La période COVID avait largement stimulé l’appréciation des fleurs et des plantes par les consommateurs. Jamais auparavant la valeur des produits horticoles n’avait été aussi palpable et valorisée qu’en cette période de crise sanitaire inédite. Toutes les enquêtes et indices de confiance concernant l’envie d’achat au global en Europe passent de l’optimisme au pessimisme.
Finances et marchés perturbés
De nombreux commerçants ont encore des factures impayées en Russie. Les producteurs équatoriens, par exemple, y ont des en-cours s’élevant à 35 millions de dollars et ils perdent un gros débouché. Même conséquence pour les autres pays d’Amérique centrale dont le commerce direct vers la Russie avait considérablement progressé ces dernières années. Les commerçants néerlandais attendent également le paiement de leurs factures. En Turquie, les prix des fruits, légumes et fleurs baissent brutalement de 50%, les producteurs cherchent activement des marchés alternatifs.
Les autres pays producteurs sont également contraints de trouver de nouveaux débouchés. Le Kenya, dépendant du marché européen pour 70% de sa production de fleurs coupées, cherche à diversifier sa clientèle avec la Chine, l’Australie, les Etats-Unis, le Japon. La Colombie, après une année de vente record de fleurs en 2021, cherche aussi à préserver ses parts de marché. Pour ces pays producteurs, les difficultés d’approvisionnement en engrais russe et ukrainien deviennent aussi très problématiques.
Si les deux années de crise sanitaire ont apporté à la filière une évolution positive inattendue, les années de tensions internationales à venir risquent bien de faire fondre rapidement les avantages acquis. Même si les prix de vente se sont améliorés, les marges sont loin de pouvoir soutenir longtemps les hausses incontrôlables du prix de l’énergie, les pénuries de main-d’œuvre, les difficultés d’approvisionnement et les coûts des matières premières essentielles.
L’inquiétude est plus ou moins forte en fonction de la dépendance au gaz russe et de l’étroitesse du taux de marge qui ne permet pas de supporter d’importantes variations.
Conséquences positives inattendues
Cette crise majeure va aussi avoir des conséquences positives inattendues en faisant avancer des dossiers européens complexes, entre autres : défense commune, approvisionnements concertés et mutualisés en matières premières, en gaz et en pétrole, développement accéléré des énergies renouvelables ou encore moindre dépendance envers les pays extérieurs à l’Europe.

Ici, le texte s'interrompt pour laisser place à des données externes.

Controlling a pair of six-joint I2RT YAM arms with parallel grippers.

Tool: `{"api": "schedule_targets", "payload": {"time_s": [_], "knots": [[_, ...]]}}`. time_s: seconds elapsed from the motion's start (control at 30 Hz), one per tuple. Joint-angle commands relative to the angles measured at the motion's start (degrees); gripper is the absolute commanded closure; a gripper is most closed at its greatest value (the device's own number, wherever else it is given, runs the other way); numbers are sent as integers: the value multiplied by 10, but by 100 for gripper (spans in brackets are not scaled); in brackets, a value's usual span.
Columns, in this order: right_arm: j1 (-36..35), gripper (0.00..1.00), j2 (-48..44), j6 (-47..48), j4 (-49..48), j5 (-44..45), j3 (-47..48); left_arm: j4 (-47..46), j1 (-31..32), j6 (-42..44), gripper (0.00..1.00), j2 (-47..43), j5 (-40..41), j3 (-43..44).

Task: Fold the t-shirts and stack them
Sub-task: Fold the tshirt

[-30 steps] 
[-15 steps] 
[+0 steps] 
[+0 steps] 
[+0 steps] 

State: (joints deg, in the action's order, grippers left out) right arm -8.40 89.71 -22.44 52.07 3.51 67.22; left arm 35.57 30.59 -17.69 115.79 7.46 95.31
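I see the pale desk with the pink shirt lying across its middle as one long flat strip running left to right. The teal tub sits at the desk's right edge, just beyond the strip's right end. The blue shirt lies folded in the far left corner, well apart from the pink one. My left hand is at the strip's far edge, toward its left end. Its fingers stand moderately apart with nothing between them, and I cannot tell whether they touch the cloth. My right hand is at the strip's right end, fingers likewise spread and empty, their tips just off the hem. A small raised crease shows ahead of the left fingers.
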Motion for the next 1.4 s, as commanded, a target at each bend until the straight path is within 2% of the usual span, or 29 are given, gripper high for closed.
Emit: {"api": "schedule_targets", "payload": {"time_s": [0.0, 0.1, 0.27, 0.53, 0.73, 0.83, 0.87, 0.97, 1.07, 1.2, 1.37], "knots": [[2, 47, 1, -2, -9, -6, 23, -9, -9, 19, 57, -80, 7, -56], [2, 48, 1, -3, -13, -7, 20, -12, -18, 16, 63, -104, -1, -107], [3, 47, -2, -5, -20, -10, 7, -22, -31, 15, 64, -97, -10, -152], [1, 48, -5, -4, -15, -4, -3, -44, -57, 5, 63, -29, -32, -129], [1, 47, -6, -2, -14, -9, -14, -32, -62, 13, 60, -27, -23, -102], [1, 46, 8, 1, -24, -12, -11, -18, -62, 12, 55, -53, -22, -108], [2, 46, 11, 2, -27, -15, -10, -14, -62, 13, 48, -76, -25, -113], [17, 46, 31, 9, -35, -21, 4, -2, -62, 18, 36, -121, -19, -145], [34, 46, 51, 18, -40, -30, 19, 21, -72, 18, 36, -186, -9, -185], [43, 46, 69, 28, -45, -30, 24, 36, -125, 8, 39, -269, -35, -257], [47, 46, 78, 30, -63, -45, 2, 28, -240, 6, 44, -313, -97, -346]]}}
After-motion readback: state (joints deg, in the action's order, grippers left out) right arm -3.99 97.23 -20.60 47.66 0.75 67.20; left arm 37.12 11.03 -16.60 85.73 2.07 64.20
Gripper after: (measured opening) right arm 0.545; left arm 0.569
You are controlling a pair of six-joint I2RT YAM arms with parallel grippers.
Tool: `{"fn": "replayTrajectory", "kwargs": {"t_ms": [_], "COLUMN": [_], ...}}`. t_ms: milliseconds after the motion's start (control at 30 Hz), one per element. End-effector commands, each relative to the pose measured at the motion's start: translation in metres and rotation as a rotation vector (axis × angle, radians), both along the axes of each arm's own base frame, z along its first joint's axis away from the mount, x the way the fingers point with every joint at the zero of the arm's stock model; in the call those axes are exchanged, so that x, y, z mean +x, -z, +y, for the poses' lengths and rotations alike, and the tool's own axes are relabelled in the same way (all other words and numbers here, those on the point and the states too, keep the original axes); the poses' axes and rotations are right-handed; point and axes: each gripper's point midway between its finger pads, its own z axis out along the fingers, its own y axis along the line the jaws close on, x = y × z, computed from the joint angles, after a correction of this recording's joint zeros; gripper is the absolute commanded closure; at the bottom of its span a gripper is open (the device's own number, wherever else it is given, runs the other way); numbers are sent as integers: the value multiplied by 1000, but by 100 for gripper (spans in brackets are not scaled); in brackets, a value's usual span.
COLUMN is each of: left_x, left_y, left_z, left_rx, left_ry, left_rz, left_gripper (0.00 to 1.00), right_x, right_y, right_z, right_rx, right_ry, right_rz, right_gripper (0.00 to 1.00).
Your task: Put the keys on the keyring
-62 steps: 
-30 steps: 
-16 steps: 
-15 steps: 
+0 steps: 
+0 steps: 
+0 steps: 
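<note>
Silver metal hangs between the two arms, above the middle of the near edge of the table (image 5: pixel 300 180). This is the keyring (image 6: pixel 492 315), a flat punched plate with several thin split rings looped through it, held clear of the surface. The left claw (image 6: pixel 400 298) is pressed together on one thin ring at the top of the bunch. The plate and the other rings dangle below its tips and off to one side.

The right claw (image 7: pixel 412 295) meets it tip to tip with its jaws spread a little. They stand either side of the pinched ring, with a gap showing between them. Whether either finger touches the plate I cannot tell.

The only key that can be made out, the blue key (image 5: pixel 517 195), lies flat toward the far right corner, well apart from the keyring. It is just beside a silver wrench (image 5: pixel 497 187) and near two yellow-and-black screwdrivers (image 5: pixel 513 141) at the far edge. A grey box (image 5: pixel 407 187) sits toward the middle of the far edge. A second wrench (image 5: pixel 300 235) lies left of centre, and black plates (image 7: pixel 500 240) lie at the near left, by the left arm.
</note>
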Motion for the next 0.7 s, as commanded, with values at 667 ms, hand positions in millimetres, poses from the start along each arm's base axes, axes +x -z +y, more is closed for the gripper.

Les technologies clés telles que l’IA, la robotisation, la technologie de l’hydrogène, les TIC., jouent un rôle important dans tous ces sujets. Ces technologies peuvent nous aider à progresser aujourd’hui et demain sur tous les fronts. Les innovations pour notre filière ne proviennent pas seulement de l’écosystème d’innovation « traditionnel » de l’horticulture, mais aussi des innovations révolutionnaires venant d’autres secteurs.